- **Aim of the exercise**:
All lines in the material below that contain "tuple" should be located and copied.

- **Source material**:
----
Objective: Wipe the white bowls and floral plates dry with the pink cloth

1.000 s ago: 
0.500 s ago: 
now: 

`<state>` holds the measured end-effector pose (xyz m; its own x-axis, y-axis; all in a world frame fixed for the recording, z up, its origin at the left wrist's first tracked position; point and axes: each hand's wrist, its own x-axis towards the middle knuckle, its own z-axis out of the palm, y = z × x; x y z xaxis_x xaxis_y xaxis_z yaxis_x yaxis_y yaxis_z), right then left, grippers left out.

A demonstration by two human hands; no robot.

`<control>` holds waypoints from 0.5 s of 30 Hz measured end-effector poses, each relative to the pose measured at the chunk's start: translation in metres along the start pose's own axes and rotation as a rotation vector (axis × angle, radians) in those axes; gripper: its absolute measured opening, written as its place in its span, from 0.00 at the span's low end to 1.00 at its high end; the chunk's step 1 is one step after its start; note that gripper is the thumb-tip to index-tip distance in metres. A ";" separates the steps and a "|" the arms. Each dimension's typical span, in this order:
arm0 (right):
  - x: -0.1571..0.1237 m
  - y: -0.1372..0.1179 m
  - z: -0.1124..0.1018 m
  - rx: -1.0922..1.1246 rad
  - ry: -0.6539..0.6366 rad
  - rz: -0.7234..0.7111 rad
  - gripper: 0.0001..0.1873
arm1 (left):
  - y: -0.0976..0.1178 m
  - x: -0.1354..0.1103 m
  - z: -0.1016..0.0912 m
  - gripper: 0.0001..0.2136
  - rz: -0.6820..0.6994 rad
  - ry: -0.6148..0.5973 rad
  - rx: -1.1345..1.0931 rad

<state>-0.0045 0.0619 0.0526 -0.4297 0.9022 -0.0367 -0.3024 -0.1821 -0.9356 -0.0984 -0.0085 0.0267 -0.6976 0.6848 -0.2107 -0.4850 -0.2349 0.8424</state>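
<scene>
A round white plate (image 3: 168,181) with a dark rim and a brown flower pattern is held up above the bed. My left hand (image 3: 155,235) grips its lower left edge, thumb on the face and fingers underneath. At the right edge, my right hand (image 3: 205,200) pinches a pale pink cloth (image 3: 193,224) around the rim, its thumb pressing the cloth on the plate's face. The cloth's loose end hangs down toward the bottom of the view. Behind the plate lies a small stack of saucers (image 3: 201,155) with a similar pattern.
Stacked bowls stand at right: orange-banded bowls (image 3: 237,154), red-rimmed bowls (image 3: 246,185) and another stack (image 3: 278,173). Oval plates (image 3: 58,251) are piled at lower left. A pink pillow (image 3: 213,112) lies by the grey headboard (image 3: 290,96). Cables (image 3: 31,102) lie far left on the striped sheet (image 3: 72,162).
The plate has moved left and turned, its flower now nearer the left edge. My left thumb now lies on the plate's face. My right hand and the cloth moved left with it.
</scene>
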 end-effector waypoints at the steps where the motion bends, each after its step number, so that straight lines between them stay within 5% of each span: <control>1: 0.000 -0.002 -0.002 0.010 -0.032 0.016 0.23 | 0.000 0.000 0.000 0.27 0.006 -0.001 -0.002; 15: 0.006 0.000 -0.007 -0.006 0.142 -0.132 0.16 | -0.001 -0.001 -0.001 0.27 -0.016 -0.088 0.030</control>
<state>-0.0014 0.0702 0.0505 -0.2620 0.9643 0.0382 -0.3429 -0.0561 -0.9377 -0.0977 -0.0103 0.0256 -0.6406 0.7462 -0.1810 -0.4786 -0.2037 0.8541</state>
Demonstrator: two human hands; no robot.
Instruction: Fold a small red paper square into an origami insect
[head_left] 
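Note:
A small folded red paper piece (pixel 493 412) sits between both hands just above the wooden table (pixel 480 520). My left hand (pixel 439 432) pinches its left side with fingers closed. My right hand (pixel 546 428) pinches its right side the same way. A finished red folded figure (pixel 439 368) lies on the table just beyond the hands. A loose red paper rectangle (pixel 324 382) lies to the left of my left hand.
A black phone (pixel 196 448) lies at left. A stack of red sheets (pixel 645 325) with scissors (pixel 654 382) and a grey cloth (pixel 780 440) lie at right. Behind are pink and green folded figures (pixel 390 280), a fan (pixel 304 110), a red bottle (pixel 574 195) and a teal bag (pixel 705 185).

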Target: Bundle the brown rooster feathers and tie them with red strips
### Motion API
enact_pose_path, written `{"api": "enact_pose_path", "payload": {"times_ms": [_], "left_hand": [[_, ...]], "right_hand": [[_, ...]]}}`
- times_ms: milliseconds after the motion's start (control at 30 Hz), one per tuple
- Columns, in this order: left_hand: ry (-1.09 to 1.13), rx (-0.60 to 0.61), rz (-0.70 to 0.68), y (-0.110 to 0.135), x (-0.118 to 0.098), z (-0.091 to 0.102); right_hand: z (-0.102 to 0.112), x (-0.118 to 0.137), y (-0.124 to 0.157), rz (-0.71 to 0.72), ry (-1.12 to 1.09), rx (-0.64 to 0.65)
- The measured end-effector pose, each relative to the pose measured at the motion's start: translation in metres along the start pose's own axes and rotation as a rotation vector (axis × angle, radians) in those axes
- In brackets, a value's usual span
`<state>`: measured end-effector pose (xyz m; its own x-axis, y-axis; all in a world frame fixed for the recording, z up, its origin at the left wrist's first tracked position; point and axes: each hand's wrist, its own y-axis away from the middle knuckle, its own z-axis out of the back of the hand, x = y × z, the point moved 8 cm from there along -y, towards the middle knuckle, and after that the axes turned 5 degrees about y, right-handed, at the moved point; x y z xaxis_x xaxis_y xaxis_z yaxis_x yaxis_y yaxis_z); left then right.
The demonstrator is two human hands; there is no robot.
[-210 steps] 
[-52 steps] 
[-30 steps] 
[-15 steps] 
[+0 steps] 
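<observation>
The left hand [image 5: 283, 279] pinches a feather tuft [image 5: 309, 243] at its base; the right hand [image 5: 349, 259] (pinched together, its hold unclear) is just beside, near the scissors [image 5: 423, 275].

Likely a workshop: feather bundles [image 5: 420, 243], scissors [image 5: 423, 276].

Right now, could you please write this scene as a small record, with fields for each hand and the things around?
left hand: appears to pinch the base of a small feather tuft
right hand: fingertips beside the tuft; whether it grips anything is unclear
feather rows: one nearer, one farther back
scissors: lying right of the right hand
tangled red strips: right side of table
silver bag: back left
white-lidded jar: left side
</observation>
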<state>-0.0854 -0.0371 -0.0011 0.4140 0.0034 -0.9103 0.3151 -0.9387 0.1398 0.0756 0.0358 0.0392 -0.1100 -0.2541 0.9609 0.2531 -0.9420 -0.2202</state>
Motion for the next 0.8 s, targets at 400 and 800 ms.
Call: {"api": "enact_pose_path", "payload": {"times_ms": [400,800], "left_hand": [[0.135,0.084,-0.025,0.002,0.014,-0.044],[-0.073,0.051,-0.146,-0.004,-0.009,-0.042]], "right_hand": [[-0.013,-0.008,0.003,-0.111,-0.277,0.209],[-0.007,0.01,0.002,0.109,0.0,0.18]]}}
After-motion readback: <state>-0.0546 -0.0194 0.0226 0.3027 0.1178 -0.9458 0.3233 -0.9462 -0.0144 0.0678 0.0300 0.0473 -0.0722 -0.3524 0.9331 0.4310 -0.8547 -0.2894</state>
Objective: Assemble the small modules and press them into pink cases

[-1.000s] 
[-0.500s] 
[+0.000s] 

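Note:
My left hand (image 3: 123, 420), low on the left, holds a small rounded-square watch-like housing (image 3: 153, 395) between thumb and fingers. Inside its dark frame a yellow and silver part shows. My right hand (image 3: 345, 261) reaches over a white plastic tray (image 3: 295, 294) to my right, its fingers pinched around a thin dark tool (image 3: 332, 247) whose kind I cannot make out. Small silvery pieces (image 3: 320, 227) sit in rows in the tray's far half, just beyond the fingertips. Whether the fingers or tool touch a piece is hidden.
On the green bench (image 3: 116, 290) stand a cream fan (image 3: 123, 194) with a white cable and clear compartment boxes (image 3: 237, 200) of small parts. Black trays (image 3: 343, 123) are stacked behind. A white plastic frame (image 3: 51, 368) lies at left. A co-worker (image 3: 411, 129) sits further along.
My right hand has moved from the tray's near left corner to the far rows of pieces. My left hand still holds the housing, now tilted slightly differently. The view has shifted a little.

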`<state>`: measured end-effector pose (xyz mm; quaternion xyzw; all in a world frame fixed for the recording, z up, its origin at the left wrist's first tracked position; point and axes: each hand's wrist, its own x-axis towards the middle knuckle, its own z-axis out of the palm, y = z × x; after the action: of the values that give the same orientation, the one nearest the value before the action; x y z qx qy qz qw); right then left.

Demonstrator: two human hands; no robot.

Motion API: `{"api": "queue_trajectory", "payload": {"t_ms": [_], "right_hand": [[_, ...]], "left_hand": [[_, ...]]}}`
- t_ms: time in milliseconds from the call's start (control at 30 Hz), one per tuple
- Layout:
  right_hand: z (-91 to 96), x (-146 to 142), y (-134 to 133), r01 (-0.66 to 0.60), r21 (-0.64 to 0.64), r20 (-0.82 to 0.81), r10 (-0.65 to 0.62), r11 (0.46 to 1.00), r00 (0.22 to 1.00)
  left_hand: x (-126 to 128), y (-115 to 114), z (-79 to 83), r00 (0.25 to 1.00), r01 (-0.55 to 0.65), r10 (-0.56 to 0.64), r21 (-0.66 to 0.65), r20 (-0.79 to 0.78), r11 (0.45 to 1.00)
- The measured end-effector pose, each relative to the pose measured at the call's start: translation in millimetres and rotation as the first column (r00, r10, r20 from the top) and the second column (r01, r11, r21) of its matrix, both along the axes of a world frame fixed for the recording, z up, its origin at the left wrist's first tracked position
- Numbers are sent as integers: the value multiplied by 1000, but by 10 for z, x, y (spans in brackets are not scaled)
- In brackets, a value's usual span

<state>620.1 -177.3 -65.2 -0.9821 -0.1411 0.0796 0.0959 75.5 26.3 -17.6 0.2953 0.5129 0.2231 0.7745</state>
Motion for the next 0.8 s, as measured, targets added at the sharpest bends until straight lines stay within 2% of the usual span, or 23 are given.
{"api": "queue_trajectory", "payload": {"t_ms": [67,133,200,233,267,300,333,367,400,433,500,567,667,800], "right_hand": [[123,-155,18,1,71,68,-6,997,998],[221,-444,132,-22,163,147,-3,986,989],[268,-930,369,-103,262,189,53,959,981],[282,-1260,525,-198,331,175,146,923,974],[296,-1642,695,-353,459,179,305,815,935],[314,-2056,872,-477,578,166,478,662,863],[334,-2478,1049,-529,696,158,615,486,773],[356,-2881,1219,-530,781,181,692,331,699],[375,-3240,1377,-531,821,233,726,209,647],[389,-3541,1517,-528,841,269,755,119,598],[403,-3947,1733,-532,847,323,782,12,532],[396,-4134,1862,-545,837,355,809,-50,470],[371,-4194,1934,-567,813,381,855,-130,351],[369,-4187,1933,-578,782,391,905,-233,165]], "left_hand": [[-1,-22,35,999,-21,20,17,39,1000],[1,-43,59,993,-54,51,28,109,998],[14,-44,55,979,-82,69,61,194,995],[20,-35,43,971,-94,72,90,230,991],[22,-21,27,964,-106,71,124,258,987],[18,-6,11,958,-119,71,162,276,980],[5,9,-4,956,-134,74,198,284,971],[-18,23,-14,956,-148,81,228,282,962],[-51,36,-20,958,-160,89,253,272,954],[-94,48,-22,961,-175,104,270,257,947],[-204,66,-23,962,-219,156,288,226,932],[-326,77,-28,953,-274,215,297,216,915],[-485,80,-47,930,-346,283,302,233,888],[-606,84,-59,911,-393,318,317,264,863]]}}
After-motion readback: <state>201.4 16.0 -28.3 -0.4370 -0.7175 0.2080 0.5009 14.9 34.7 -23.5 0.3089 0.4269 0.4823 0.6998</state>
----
- **Solved exercise**:
- times_ms: milliseconds after the motion's start (control at 30 Hz), one per tuple
- t_ms: time in milliseconds from the call's start (control at 30 Hz), one per tuple

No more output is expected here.